What to work on: Among the entries below, tally each line where the word "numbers" appears and state only the total.
▽
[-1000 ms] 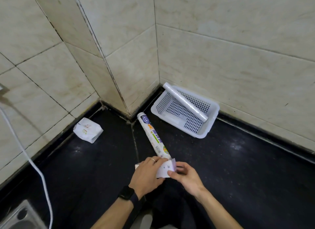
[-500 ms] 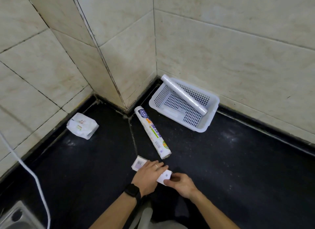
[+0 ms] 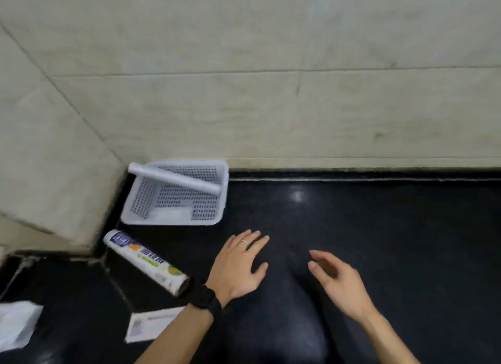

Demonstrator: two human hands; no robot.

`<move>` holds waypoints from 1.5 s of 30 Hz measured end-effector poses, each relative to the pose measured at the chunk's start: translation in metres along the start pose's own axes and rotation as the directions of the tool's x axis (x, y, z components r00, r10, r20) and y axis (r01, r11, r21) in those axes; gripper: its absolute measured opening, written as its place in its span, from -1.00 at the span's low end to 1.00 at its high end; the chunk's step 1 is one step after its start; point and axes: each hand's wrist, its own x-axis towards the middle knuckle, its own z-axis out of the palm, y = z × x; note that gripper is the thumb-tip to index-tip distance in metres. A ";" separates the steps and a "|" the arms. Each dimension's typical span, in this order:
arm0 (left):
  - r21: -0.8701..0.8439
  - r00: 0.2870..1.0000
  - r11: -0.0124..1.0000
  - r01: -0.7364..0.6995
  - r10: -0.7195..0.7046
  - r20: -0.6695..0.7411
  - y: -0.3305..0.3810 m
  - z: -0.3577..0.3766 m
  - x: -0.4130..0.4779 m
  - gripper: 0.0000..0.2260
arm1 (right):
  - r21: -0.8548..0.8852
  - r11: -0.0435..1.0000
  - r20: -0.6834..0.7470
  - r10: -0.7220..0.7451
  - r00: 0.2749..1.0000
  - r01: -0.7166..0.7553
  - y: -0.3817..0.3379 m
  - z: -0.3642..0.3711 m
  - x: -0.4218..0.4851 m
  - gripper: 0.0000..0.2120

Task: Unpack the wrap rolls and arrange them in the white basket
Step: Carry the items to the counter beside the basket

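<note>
A: What are the hands gripping?
B: Nothing. The left hand (image 3: 238,266) is released, fingers straight and spread, palm down over the black surface (image 3: 379,241); I cannot tell whether it touches. There is a ring (image 3: 244,242) on 1 finger and a black watch (image 3: 204,298) on the wrist. The right hand (image 3: 340,282) is empty too, fingers loosely bent, apart from the left.
A: And the rolls?
B: 2 are in sight. The printed wrap roll (image 3: 145,260) lies on the black surface left of the left hand, its open end near the watch. The plain white roll (image 3: 173,178) lies slanted across the white basket (image 3: 173,223), 1 end poking over the far-left corner.
A: Where is the basket?
B: Against the tiled wall (image 3: 271,106), just beyond the printed wrap roll.
A: Anything else?
B: A flat white box (image 3: 151,324) partly hidden by the left forearm, and a blurred white paper bag (image 3: 16,328) at the lower-left edge
</note>
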 end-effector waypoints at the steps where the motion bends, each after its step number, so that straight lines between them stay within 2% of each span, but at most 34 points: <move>1: -0.005 0.999 0.999 -0.035 0.035 -0.010 0.024 0.002 0.022 -0.43 | 0.021 1.000 -0.070 0.008 0.997 -0.007 0.012 -0.028 -0.004 -0.77; 4: -0.006 0.991 0.991 -0.131 0.131 -0.024 0.106 0.018 0.084 -0.43 | 0.039 0.999 -0.250 0.042 0.967 -0.034 0.059 -0.114 -0.015 -0.77; 9: -0.013 0.975 0.976 -0.216 0.216 0.051 0.249 0.072 0.161 -0.44 | -0.029 0.991 -0.441 0.104 0.891 -0.130 0.149 -0.248 -0.027 -0.73; 13: -0.033 0.967 0.980 -0.198 0.201 0.157 0.327 0.125 0.192 -0.44 | -0.150 0.956 -0.556 0.129 0.821 -0.251 0.213 -0.333 -0.025 -0.64; 17: 0.040 0.941 0.980 -0.195 0.176 0.288 0.367 0.183 0.203 -0.39 | -0.215 0.885 -0.615 0.206 0.761 -0.413 0.274 -0.393 -0.012 -0.39; 20: 0.085 0.912 0.977 -0.193 0.147 0.382 0.376 0.219 0.199 -0.37 | -0.325 0.779 -0.564 0.296 0.771 -0.537 0.310 -0.417 -0.001 -0.10; 23: 0.121 0.890 0.979 -0.163 0.092 0.447 0.370 0.242 0.186 -0.37 | -0.461 0.693 -0.477 0.333 0.813 -0.554 0.338 -0.419 0.009 0.02; 25: 0.135 0.883 0.977 -0.164 0.085 0.461 0.362 0.250 0.178 -0.36 | -0.487 0.685 -0.476 0.312 0.822 -0.542 0.351 -0.414 0.014 -0.03; 27: 0.139 0.884 0.973 -0.187 0.104 0.456 0.356 0.252 0.175 -0.36 | -0.480 0.703 -0.545 0.231 0.806 -0.525 0.356 -0.410 0.016 -0.14; 30: 0.113 0.872 0.971 -0.212 0.136 0.471 0.349 0.247 0.178 -0.37 | -0.435 0.740 -0.585 0.202 0.785 -0.514 0.353 -0.413 0.020 -0.24; 32: 0.088 0.870 0.974 -0.207 0.142 0.472 0.345 0.239 0.178 -0.39 | -0.330 0.784 -0.579 0.272 0.769 -0.526 0.343 -0.415 0.023 -0.23; 35: 0.032 0.901 0.993 -0.118 0.094 0.423 0.330 0.220 0.168 -0.42 | -0.175 0.846 -0.541 0.345 0.767 -0.504 0.317 -0.402 0.023 -0.25; 40: 0.009 0.952 0.997 0.073 -0.073 0.298 0.270 0.173 0.125 -0.45 | -0.080 0.946 -0.351 0.270 0.897 -0.316 0.248 -0.314 0.020 -0.30; 43: -0.014 0.950 0.974 0.227 -0.218 0.223 0.219 0.144 0.080 -0.45 | -0.049 0.984 -0.165 0.158 0.974 -0.169 0.201 -0.236 0.015 -0.33; 45: -0.032 0.932 0.944 0.329 -0.320 0.170 0.182 0.127 0.042 -0.45 | -0.051 0.995 -0.034 0.085 0.996 -0.087 0.169 -0.180 0.011 -0.33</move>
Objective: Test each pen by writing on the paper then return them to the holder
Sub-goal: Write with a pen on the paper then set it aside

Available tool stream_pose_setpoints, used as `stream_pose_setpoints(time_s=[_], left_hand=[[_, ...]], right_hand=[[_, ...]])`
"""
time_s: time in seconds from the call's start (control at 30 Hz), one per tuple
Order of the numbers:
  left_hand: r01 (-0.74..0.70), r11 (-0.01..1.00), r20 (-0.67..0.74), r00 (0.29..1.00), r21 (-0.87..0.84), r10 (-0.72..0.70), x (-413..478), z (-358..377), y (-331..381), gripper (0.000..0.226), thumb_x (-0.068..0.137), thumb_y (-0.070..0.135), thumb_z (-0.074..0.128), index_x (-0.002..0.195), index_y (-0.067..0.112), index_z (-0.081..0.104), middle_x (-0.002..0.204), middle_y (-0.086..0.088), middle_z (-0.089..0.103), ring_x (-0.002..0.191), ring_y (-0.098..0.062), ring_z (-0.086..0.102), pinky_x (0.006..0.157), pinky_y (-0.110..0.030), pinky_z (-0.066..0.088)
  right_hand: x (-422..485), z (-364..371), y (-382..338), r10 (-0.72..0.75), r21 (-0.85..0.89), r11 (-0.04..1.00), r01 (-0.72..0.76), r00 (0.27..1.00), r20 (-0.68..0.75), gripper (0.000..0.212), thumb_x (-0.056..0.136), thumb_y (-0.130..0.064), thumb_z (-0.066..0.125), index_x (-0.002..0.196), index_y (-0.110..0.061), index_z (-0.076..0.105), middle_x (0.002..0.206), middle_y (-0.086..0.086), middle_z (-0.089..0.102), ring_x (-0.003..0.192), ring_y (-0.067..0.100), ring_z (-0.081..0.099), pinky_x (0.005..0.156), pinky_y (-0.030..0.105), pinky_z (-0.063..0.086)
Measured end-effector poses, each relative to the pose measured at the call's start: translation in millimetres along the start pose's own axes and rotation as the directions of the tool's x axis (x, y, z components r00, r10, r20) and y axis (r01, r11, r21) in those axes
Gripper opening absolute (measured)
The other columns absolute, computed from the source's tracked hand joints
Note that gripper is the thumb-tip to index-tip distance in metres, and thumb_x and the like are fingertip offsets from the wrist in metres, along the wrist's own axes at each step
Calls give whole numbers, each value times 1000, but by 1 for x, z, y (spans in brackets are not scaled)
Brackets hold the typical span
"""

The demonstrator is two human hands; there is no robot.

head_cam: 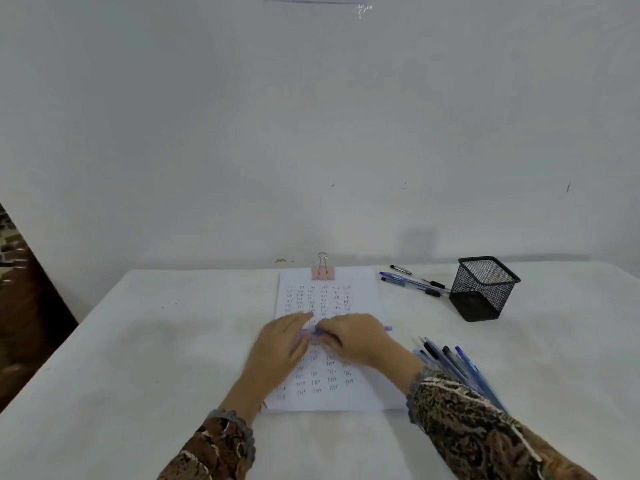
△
Answer box: 2